The Zaferia village of the early 1900s was one of the last vestiges of the old Californio days of the Ranchos in Los Angeles County. Situated in what would have been a high valley between Rancho Los Alamitos’ adobe farmhouse property and the imposing peak of Signal Hill, Zaferia was a sleepy enclave where Bixby Ranch laborers lived and held small truck farms. These mostly Mexican families worked on the Rancho for the Bixby family in various capacities; they leased land from Fred Bixby in the fields surrounding the rancho, which included what they called Zaferia. Bixby would buy their produce and crops from them if they wanted, but they were never obligated to sell to him.
Children of the ranch hands either went to the Bixby ranch school (vaguely recorded in a LBUSD Chronology as “one mile north of Bixby Ranch” or to an early school established at Anaheim Road at Temple, called the Alamitos Heights School (established in 1898). Later, many children of these early families attended Bryant school on Termino.

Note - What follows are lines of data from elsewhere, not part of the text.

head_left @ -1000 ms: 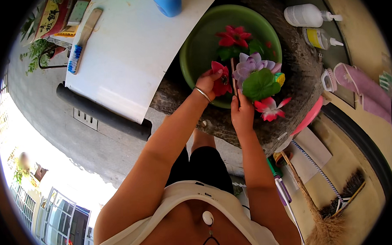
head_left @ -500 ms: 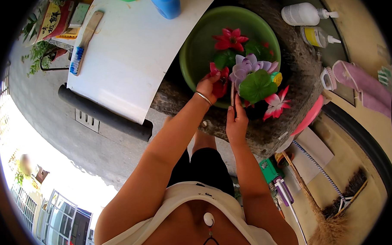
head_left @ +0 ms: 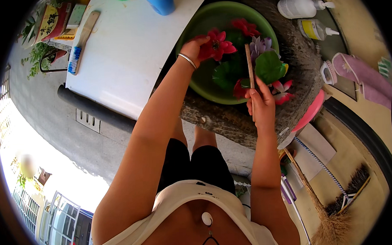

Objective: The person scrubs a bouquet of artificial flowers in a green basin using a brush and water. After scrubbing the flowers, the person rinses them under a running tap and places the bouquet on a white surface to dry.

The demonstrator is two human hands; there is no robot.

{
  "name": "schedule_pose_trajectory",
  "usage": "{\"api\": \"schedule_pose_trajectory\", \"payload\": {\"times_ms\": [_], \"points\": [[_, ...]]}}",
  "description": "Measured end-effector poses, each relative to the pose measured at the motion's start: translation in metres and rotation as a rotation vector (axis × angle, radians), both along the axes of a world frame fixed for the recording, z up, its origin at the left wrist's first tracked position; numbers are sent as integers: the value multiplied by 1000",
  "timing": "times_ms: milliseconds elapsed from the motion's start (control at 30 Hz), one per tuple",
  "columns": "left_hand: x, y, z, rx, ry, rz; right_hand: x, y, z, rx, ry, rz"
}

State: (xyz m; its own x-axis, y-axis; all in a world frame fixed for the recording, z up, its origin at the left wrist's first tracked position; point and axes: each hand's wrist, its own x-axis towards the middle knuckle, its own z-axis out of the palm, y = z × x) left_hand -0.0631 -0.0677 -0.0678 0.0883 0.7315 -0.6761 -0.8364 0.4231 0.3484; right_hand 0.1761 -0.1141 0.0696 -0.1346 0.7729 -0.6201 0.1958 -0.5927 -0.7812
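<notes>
The red artificial flower [head_left: 217,45] sits at the near-left side of the green basin [head_left: 194,81], lifted a little above the other blooms, and the left hand [head_left: 196,48] is closed around its base, a silver bangle [head_left: 187,61] on the wrist. The thin wooden stick [head_left: 249,73] stands nearly upright over the basin's right half, pinched in the right hand [head_left: 259,104], whose fingers wrap its lower end at the basin's rim.

In the basin lie a pale purple flower [head_left: 258,47], broad green leaves [head_left: 269,67], a second red bloom [head_left: 246,26] at the far side and a pink one [head_left: 282,86] spilling over the right rim. The basin rests on a rough stone bench [head_left: 230,121]; a white board [head_left: 128,51] lies to its left with a scrubbing brush [head_left: 82,43] at its far edge.

By the look of it, the step in hand is sorting the flowers: one bloom picked out while the stick is held ready. A next move would call for bringing flower and stick together, which needs the bloom's base turned toward the stick's upper tip and a steady right-hand grip. Two white squeeze bottles [head_left: 302,6] stand beyond the basin, a straw broom [head_left: 324,213] lies on the floor at right.
</notes>
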Motion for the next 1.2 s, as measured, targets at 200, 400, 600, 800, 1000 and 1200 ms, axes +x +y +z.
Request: {"api": "schedule_pose_trajectory", "payload": {"times_ms": [200,400,600,800,1000,1200], "points": [[-7,15,9,114,90,-17,-13,-35,-7,131,-431,649],[3,9,-11,107,285,90,-59,-31,-123,747,-784,891],[9,-25,4,-231,-71,68,-43,-33,-121,747,-694,787],[25,-47,-16,-176,-168,46,-12,-67,-25,287,-557,732],[35,-45,-28,-377,-107,157,-51,-78,-21,440,-622,602],[36,-59,-49,-278,-109,101,-70,-44,-76,735,-790,528]]}}
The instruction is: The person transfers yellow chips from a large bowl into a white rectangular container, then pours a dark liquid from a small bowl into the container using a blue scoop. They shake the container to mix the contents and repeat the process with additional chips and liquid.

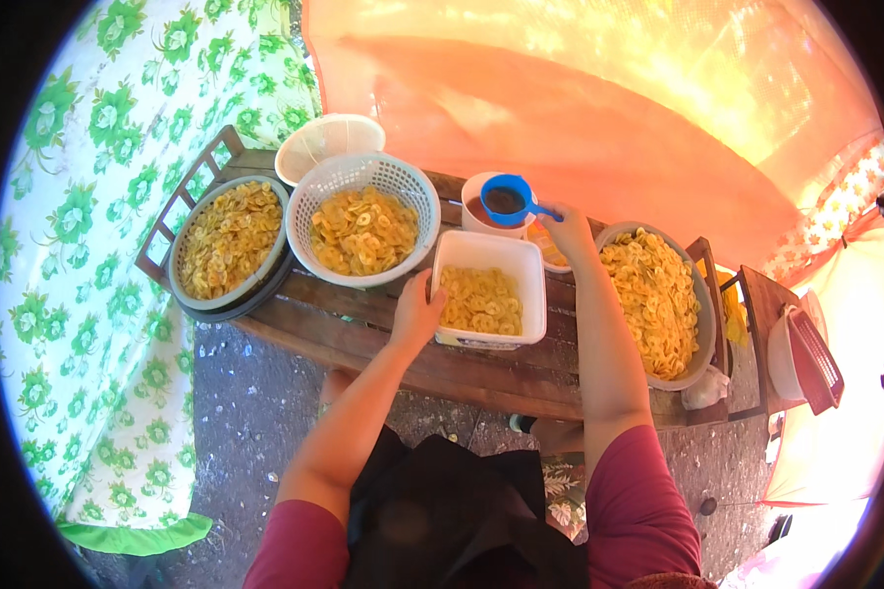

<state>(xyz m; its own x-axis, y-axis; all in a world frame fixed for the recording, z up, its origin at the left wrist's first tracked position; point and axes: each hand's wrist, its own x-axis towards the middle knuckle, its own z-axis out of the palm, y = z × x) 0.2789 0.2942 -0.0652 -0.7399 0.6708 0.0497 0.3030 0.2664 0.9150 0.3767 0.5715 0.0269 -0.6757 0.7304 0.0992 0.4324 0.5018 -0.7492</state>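
Maroon sleeves (646,503) nearest my lens; left hand (419,312) half-curled, gripping white banana-chip tub (516,336); right hand (568,231) closed on blue dipper (527,202).

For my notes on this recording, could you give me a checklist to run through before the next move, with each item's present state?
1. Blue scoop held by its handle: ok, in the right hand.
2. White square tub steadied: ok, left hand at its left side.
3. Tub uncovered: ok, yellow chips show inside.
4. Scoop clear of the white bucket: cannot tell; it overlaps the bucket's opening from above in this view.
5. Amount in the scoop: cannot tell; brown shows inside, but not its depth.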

The name “Zaferia” has been credited as a Spanish word meaning “little village,” but no dictionary supports that theory. There was supposedly a man named R.H. Zaferia who lived in Long Beach and was on the early school board, but, again, there is no supporting data that he lived in the village or was of any great importance. Spain has a Zaferia Pass in Andalucia – could that be the origin? Zaferia also has Greek roots. So, the mystery of the name remains.
Whatever the origins, the earliest reference to Zaferia on any maps or in printed form was in 1904 when Henry Huntington and his Pacific Electric Rail Road laid track on a diagonal from Willowville through the mustard fields to Seal Beach and beyond. One can surmise that the little village of Zaferia held enough of a population and – most important - potential for commerce that the P.E.R.R. management thought it worthy of its own depot.